WAKE UP CALL FOR KENTUCKY CATFISHERMEN! 

It is time for Catfishermen who enjoy our sport to wake up
to what is happening to our resources. The following is a 
post from the Brotherhood of Catfishermens' board and should
serve as a wake up call for all of us!
FLATHEADS USED FOR BEER MONEY!
July 19 2004: Guys, what I saw today make me sick and really 
mad...I went down to one of my favorite flathead spots on the
Scioto River here in Ohio..I met up with a group of guys who 
had the ground covered in beer cans. They were complaining 
that they had caught no flatheads as of late...I asked them if they
had caught any at all this year and was told they had caught 
quite a few and sold them to paylakes! Which is illegal in Ohio.
One of them said he hoped they would start hitting again soon
because they were running out of beer money. In 1985 my logs
show I caught and released 23 cats over 20 lbs in June of that 
year alone, now I am lucky to catch 4-5 per year!

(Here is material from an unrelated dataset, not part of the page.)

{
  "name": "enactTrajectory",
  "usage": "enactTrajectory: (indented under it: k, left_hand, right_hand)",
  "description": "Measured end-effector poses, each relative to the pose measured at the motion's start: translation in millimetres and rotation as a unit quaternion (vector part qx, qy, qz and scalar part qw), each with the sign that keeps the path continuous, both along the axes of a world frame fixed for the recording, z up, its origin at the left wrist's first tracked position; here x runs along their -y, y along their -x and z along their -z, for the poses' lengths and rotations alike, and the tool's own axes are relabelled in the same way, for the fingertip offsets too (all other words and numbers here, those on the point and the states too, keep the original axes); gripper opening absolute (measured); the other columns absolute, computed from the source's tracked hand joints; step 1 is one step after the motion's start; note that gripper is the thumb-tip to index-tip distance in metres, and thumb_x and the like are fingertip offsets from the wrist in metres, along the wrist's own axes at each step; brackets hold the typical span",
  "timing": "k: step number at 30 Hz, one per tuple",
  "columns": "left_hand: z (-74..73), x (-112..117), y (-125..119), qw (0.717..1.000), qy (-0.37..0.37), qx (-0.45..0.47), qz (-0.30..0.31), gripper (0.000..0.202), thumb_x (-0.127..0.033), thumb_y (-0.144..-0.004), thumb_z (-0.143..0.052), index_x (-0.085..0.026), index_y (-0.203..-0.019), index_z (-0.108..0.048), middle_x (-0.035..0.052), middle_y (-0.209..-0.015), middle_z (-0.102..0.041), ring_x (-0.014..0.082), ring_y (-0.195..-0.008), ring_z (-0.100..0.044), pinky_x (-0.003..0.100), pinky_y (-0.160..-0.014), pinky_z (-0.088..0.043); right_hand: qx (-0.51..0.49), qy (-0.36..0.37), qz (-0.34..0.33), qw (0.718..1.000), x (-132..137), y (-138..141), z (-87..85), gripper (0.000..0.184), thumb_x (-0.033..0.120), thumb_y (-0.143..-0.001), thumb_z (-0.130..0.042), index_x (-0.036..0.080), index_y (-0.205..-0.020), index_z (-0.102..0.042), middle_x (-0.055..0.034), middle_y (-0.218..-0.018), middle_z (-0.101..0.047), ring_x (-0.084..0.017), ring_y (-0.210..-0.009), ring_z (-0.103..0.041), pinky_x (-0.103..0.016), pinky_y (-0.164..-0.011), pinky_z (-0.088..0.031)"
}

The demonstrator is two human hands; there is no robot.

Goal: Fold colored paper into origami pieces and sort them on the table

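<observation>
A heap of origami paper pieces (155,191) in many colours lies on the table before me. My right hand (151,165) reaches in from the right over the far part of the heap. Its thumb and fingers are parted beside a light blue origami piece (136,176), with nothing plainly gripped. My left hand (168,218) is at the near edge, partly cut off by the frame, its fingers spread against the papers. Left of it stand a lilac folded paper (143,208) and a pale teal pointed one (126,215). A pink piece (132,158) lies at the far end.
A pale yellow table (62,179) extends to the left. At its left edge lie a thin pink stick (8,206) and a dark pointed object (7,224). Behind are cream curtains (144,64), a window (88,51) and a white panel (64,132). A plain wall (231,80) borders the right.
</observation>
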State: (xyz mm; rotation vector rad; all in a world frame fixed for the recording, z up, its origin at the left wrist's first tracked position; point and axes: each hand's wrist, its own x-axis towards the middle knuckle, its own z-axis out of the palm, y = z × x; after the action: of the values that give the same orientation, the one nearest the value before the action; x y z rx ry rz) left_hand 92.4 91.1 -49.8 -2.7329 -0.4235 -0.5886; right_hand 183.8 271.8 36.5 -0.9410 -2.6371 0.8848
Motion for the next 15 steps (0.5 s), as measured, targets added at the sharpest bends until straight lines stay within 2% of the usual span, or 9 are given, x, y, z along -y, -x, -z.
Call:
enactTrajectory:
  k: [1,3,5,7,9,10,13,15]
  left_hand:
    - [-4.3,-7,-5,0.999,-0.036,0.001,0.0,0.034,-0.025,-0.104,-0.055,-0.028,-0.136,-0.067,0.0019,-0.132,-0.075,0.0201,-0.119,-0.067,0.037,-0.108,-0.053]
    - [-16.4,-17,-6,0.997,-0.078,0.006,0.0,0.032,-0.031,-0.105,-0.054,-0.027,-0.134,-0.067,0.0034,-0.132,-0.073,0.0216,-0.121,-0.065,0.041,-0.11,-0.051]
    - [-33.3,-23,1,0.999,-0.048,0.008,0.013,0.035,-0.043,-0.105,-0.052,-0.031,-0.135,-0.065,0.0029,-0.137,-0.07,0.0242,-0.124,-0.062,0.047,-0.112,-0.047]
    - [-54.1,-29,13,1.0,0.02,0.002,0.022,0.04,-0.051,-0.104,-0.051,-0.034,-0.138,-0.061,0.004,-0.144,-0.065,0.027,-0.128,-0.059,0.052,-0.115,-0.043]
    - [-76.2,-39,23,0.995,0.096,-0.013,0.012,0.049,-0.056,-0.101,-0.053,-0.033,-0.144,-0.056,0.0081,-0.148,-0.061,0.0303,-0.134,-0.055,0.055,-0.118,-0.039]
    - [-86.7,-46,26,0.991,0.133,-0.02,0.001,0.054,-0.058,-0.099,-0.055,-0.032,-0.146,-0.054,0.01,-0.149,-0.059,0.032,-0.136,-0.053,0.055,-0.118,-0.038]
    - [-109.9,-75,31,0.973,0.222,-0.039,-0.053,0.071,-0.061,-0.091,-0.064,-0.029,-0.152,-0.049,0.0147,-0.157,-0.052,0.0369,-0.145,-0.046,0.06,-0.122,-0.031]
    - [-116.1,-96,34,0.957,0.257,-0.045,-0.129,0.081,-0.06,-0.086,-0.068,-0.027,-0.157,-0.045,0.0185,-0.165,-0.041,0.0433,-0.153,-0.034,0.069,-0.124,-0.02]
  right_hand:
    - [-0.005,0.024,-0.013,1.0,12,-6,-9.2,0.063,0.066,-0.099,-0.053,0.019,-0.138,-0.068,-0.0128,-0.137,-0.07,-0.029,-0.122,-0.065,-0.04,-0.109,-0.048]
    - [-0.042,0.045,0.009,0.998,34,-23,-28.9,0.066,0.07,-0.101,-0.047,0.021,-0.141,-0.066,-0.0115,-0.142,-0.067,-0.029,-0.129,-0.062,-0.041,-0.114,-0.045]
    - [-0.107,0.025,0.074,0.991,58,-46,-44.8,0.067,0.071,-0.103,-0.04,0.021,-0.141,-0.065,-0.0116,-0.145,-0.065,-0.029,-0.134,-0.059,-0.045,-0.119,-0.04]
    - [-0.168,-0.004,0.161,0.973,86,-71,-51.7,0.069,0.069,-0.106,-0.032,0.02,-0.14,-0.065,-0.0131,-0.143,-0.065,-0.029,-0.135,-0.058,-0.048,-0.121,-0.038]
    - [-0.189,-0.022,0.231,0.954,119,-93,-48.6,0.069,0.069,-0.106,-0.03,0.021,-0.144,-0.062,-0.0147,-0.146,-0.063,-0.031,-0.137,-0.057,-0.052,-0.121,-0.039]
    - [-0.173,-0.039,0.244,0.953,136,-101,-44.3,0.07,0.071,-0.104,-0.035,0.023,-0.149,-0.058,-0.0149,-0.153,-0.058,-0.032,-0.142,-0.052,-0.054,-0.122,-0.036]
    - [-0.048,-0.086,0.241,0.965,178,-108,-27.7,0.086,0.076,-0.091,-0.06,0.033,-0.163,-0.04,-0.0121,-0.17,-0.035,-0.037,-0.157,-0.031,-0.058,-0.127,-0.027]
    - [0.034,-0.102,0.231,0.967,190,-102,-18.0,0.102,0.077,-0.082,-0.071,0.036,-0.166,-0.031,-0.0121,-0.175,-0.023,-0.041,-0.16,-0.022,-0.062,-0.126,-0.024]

Sportsmen 
need to advocate for INTELLEGENT HARVEST! 

Our resources are being exploited for private profit, it is time
to gets some regulations in place calling for INTELLEGENT
HARVEST and regulating pay lakes to make sure they are 
following the letter of the law.

1) Follow the example set by Tennessee and establish a slot 
limit which will protect all catfish caught over 34 inches setting
a bag limit of 1 per day on Sports fishing liscenses, and banning
commercial fishermen from taking any catfish over 34 inchs. 
2) The state of Ohio bans commercial netting, yet a great many
trophy catfish are being taken from waters under Kentucky 
jurisdiction by Ohio Pay Lake owners who get non-resident 
Ky commercial liscenses then net and transport TONS of trophy
cats to Pay Lakes in Ohio. We would like to see the state of 
Kentucky establish regulations protecting our resources from 
this type of exploitation. This information was provided by the
State of Ohio who investigated stocking of catfish at a Pay lake
in Washington County which advertises stocking over 11,000 lbs
of Trophy catfish per month!

SIGN UP AND MAKE YOUR VOICE HEARD:
-----------------------------------------------------------------------------------------------------


----------



## mrfishohio

We the Undersigned would like the state of Kentucky to establish regulations protecting Catfish resources:
1) Set slot limits mirroring those established the state of Tennessee:
a) requiring all catfish over 34 inches caught on commercially
issued licenses be released, alive, immediately.
b) establish a bag limit of 1 (one) fish per day on all catfish over 34
inches per day caught on sports fishing licenses.
2) Establish regulations preventing the on-going exploitation of our
Trophy Catfish by out of state pay lake owners using commercial licenses purchased through the state of Kentucky.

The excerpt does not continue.